Stock futures opened little changed Wednesday evening after another choppy session in the markets, with another batch of bank earnings and labor market and inflation data due for release on Thursday.
Contracts on the S&P 500 hugged the flat line. Earlier, both the blue-chip index and Nasdaq closed out the session higher, led by a jump in technology stocks as Treasury yields pulled back after a recent run-up. The drop in yields— with the benchmark 10-year yield pulling back below 1.55% after topping 1.62% just earlier this week — also catalyzed a drop in the financials sector, which was the biggest laggard in the S&P 500 on Wednesday.
The results will follow a strong report from JPMorgan Chase on Wednesday. America’s largest bank by assets posted third-quarter results that handily topped estimates. Investment banking revenues picked up more than expected, and a strengthening economic backdrop enabled the firm to release more than $2 billion in credit reserves previously set aside to protect against potential customer defaults.
As earnings season rolls on in the coming weeks, investor focus will be fixed on companies’ commentary around prices increases, supply chain disruptions and labor challenges.
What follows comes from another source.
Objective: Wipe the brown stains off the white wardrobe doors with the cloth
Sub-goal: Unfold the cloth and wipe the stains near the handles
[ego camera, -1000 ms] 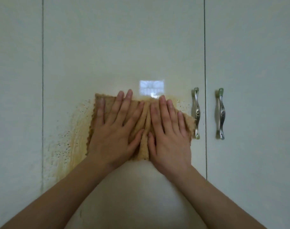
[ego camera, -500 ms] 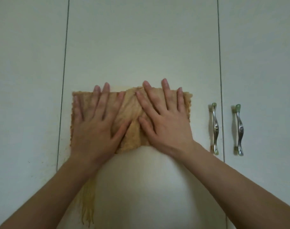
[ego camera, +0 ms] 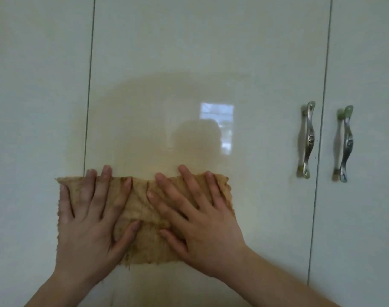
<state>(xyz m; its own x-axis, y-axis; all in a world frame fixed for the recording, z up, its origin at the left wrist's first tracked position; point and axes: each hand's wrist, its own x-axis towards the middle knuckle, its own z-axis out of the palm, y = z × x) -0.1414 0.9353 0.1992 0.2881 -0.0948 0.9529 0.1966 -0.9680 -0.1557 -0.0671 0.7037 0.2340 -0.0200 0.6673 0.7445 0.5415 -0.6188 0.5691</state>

All of these factors have been seen as contributing to an earnings slowdown compared to the second quarter. However, how long-lasting these challenges prove to be, and which companies will ultimately be hit the hardest by these factors, has been a central question for investors.
At the macro level, inflation has already lasted for months across various pockets of the economy. The Bureau of Labor Statistics’ (BLS) September Consumer Price Index (CPI) rose 5.4% in September compared to last year, coming in at its fastest pace since 2008. A jump in prices for rent, groceries and energy saw especially notable increases. On Thursday, the BLS is set to release its Producer Price Index (PPI), which is expected to show that selling prices for producers increased by 8.7% in September over last year, or the fastest rate on record in data spanning back to 2010.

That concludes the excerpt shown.